### [PROBLEM STATEMENT]
When the string "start" appears in a line of the records, show the whole line.

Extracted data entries
● ● ●
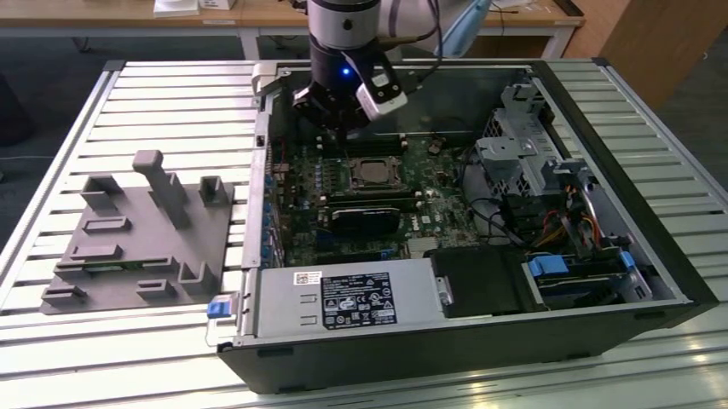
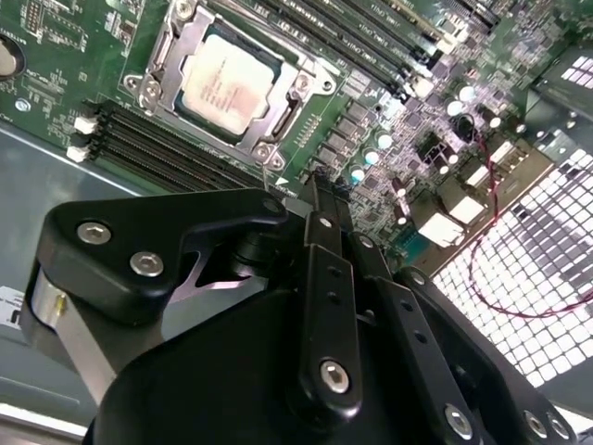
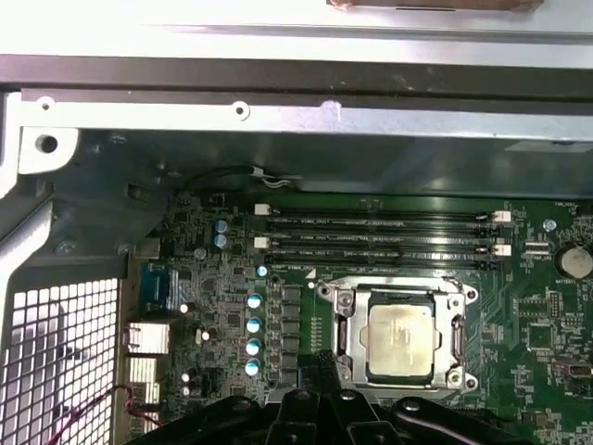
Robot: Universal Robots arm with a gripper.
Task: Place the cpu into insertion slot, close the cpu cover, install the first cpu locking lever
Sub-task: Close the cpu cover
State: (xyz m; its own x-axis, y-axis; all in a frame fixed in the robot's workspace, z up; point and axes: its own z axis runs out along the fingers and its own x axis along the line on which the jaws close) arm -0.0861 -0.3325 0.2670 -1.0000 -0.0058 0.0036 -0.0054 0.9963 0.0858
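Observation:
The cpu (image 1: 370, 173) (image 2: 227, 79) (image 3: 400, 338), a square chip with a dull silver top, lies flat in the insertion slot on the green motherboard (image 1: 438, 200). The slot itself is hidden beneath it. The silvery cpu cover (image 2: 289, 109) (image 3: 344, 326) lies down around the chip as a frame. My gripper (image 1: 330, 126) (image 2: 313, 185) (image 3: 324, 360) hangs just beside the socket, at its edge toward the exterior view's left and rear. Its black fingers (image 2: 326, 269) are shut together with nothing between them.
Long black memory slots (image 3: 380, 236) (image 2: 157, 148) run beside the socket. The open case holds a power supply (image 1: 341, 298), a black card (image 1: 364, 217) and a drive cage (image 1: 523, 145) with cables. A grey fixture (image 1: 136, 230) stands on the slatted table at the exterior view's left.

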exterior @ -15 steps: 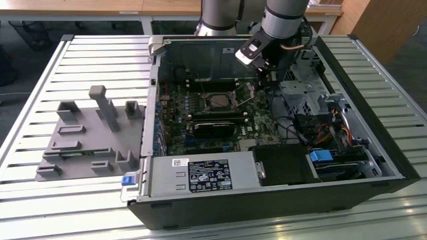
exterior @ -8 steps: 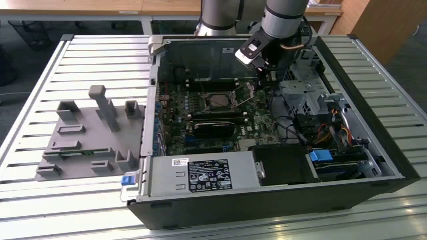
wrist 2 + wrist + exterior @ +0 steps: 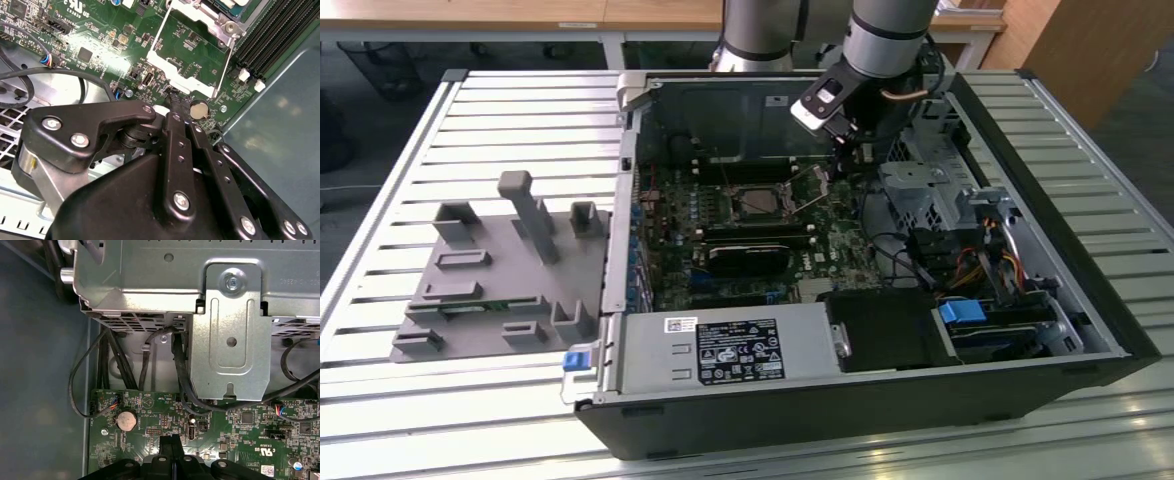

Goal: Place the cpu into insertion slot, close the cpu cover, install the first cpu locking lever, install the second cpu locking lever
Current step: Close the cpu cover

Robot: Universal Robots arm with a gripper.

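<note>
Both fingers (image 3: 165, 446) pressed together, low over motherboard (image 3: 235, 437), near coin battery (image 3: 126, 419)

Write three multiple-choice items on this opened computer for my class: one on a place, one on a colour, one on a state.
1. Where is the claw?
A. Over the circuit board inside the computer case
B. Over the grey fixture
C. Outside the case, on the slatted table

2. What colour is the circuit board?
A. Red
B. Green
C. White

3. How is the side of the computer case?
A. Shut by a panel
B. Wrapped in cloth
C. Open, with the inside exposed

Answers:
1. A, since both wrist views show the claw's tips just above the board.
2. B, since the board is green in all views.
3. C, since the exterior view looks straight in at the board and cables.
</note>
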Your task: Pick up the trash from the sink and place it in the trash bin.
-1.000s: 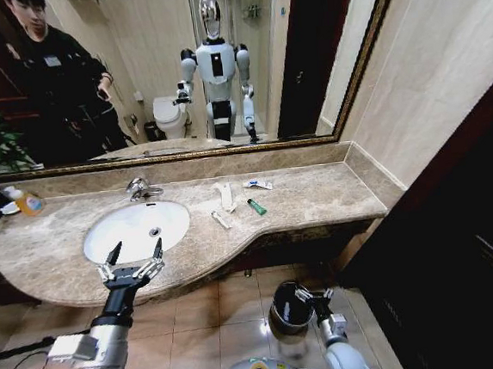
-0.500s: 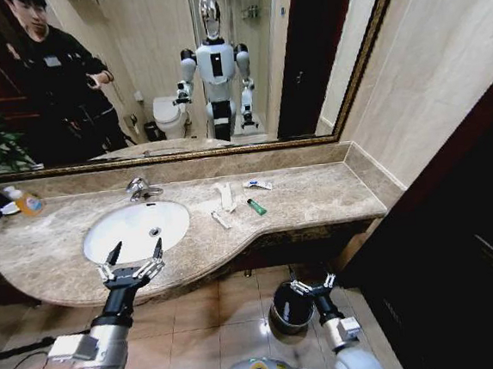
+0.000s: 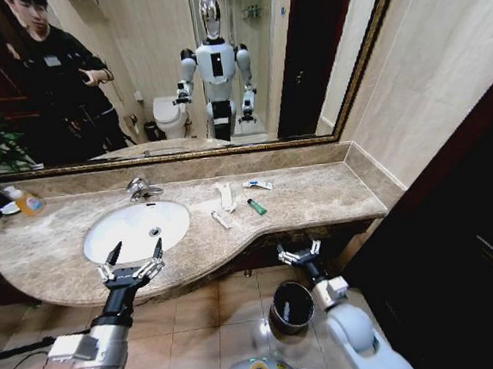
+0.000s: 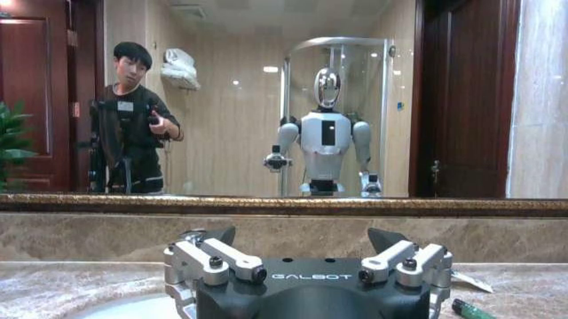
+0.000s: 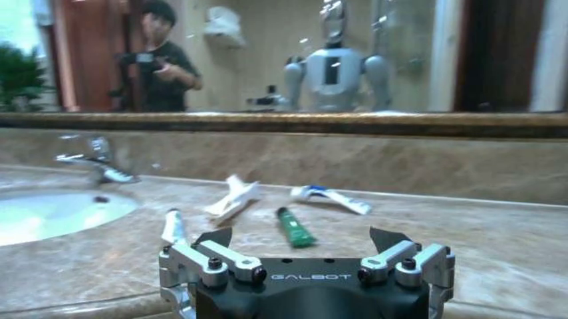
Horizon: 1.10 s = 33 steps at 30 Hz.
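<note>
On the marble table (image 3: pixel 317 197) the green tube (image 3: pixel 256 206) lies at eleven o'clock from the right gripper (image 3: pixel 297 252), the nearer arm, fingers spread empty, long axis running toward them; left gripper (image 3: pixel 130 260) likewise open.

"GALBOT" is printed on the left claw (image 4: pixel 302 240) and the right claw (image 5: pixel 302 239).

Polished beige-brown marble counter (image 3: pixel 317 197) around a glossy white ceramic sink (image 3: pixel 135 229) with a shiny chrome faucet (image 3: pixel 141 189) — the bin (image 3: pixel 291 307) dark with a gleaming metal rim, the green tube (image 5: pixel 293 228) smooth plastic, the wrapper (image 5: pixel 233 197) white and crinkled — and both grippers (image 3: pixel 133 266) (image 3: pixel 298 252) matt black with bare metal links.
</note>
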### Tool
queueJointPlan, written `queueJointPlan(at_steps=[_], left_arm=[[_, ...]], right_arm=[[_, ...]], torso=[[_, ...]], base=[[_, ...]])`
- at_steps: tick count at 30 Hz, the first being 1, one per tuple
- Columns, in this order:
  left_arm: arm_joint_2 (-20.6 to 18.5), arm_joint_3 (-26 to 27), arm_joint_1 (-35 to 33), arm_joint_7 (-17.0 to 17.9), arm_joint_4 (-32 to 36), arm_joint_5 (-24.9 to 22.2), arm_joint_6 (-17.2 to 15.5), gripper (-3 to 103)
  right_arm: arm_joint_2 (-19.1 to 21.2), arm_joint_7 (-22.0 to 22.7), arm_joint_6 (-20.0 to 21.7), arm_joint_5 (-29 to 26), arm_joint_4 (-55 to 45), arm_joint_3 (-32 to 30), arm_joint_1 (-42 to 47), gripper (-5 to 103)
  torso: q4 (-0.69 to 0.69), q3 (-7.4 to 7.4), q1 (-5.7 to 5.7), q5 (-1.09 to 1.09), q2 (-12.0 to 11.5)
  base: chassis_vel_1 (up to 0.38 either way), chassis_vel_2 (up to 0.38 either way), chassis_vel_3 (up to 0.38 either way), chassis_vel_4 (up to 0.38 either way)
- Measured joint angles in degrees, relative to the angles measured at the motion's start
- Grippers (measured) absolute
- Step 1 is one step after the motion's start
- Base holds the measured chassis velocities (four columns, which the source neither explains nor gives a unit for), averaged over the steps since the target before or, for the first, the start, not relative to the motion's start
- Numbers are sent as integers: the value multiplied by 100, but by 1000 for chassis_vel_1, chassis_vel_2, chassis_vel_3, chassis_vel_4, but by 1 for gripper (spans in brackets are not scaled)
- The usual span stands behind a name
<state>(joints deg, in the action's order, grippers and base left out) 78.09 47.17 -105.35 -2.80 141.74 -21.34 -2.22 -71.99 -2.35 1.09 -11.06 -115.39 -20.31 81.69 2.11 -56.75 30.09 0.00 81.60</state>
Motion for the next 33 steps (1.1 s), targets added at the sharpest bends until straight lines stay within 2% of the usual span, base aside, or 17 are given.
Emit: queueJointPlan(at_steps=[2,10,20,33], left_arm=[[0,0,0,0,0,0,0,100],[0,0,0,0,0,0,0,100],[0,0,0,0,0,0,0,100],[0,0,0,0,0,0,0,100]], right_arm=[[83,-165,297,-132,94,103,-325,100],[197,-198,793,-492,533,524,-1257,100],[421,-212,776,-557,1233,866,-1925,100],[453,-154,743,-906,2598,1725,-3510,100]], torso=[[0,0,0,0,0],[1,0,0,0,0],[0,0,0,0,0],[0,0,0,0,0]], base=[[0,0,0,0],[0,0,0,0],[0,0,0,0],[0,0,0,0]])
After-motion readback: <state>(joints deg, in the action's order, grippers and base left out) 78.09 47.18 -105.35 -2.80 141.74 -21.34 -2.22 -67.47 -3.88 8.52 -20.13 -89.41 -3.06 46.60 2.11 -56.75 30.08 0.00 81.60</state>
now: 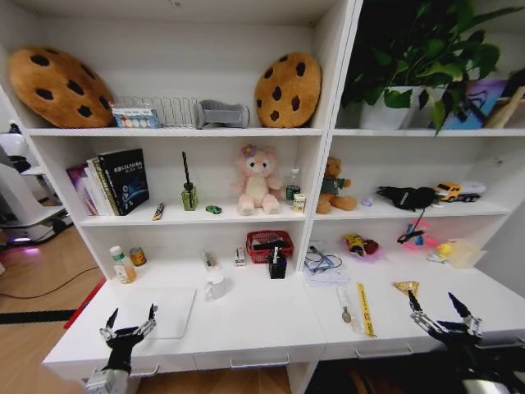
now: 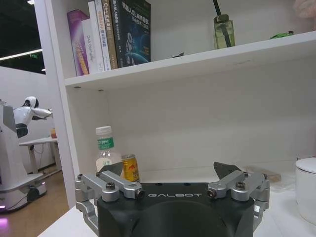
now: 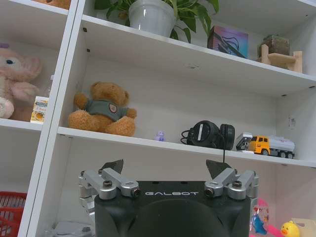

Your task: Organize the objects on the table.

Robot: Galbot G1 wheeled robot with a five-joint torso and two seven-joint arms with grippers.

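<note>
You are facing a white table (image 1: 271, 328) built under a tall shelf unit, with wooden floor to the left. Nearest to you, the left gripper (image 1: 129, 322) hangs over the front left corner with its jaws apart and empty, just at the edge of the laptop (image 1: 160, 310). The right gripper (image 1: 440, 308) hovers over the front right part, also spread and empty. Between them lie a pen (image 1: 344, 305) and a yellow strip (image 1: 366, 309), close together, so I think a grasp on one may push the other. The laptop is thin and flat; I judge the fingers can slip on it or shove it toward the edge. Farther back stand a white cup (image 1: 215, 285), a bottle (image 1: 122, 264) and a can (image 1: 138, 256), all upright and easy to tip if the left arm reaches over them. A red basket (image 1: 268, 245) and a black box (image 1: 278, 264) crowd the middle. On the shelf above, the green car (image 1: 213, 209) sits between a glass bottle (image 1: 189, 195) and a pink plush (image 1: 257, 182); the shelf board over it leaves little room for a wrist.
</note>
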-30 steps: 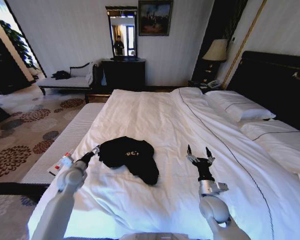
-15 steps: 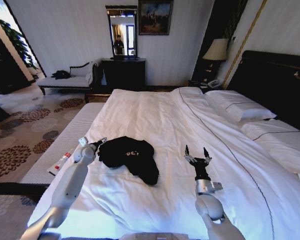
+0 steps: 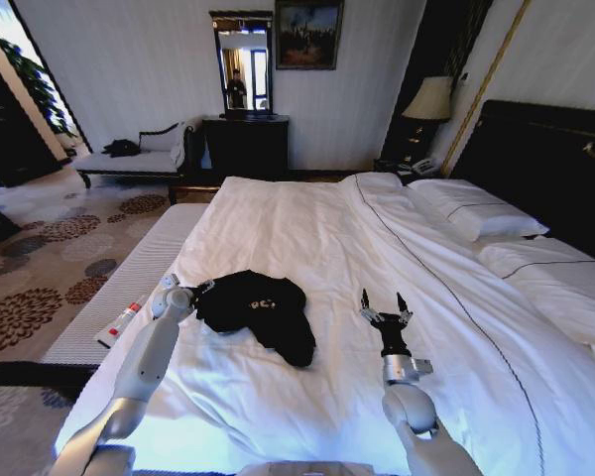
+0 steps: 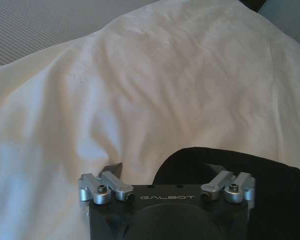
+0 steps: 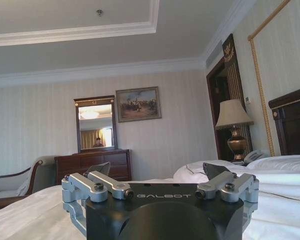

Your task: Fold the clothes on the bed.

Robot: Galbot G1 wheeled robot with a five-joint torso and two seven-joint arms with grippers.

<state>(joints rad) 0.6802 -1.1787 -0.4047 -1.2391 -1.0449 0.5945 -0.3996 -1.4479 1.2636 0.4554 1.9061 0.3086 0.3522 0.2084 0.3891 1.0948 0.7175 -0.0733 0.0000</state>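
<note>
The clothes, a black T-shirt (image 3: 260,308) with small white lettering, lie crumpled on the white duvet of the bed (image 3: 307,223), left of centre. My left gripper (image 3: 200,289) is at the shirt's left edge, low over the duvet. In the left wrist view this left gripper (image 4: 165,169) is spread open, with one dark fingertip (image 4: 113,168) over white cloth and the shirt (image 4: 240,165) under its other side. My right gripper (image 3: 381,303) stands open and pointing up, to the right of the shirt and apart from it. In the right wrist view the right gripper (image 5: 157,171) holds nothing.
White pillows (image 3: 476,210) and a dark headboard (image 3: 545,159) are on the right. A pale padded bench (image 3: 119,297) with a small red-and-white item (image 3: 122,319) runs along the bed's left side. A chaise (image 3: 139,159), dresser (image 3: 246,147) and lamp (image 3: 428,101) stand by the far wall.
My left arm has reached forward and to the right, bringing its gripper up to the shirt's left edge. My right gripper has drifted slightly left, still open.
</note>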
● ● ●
### [TASK RESPONSE]
- Measured joint angles in degrees, relative to the angles measured at the motion's start
- Step 1 is one step after the motion's start
- Base holds the measured chassis velocities (four columns, which the source neither explains nor gives a unit for), averaged over the steps since the target before or, for the first, the start, not relative to the motion's start

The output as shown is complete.